_What needs to be done_. Your task is to gather the lines below that hold the string "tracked".

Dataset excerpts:
──────────────────────────────
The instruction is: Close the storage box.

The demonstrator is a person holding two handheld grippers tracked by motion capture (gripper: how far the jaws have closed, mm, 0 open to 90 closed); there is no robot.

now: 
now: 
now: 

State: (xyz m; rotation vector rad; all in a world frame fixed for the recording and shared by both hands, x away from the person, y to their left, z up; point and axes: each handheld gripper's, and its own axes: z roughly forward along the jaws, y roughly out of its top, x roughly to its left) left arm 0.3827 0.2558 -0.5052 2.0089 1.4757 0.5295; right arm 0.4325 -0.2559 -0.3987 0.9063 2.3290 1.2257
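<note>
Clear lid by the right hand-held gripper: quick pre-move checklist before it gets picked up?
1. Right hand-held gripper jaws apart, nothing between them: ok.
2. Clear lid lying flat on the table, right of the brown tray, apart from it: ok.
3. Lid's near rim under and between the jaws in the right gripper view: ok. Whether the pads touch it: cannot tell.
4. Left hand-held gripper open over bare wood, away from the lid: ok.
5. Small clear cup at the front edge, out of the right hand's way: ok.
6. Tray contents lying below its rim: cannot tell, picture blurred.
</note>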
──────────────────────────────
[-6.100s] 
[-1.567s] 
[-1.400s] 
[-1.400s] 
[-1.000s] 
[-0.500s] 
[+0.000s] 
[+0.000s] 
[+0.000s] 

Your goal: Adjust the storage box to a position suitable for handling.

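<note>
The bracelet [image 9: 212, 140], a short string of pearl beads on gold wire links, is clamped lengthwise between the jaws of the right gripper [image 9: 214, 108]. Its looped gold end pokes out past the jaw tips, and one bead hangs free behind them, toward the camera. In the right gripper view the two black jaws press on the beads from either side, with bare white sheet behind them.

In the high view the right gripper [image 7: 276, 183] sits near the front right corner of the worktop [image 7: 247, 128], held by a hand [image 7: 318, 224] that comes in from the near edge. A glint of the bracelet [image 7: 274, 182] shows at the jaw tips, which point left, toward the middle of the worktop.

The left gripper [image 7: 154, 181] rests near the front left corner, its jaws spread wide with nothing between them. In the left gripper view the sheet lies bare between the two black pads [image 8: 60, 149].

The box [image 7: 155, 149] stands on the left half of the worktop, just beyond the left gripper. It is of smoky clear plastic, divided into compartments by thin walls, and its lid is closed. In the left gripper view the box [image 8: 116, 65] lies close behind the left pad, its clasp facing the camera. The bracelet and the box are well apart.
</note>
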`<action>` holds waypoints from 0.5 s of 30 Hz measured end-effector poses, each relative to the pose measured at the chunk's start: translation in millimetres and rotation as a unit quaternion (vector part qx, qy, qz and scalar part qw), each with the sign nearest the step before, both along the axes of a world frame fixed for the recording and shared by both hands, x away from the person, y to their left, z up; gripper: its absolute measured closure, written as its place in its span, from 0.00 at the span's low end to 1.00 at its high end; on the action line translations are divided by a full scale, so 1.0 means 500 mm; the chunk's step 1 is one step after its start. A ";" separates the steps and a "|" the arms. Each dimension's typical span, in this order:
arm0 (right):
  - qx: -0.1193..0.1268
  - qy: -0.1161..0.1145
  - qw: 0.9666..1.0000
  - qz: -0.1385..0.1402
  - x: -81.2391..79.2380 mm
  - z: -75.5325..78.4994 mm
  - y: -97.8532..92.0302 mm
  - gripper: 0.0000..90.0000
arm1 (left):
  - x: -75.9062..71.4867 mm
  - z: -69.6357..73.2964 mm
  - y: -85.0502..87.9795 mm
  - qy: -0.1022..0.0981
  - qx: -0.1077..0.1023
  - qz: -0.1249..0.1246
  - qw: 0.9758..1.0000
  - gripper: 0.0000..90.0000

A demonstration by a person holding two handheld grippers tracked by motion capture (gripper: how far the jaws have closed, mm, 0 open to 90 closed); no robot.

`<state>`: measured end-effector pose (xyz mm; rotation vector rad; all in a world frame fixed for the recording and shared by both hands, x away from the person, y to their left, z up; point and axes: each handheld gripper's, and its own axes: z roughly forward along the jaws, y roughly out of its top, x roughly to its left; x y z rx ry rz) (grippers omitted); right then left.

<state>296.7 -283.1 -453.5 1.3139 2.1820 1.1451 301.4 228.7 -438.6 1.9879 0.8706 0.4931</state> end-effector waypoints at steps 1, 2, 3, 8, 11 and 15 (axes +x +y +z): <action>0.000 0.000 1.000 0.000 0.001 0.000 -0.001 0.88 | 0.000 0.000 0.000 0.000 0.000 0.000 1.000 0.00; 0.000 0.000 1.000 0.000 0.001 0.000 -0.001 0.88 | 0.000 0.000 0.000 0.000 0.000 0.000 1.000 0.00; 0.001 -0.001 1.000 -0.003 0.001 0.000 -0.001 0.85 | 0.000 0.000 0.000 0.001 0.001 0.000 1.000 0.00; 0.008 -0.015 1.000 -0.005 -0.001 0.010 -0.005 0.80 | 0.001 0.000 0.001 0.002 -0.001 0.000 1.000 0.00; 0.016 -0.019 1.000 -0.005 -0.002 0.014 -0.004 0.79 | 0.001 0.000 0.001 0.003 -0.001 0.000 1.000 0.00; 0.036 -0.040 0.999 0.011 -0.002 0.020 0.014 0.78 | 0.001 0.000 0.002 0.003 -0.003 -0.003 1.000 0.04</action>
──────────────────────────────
_Written answer_.
The demonstrator is a person holding two handheld grippers tracked by motion capture (gripper: how far the jaws have closed, mm, 0 open to 90 closed); there is no robot.
A demonstration by a person holding two handheld grippers tracked by motion capture (gripper: how far the jaws have closed, mm, 0 open to 90 closed); no robot.

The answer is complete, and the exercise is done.